TASK DESCRIPTION: Would you print the full listing word for word?

-- DATA SEGMENT follows --

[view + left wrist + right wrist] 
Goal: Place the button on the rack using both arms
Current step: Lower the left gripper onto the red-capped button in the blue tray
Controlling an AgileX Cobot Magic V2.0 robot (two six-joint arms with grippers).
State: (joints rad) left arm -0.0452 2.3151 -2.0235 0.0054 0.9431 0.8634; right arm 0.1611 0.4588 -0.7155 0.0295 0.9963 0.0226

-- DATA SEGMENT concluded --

PROBLEM SOLUTION:
[view + left wrist + right wrist] 
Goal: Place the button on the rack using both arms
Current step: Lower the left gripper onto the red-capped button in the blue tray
Controlling an AgileX Cobot Magic V2.0 robot (two six-joint arms with grippers).
State: (joints rad) left arm -0.0452 2.3151 -2.0235 0.0054 0.9431 0.8634; right arm 0.1611 0.4588 -0.7155 0.0295 0.9963 0.0226

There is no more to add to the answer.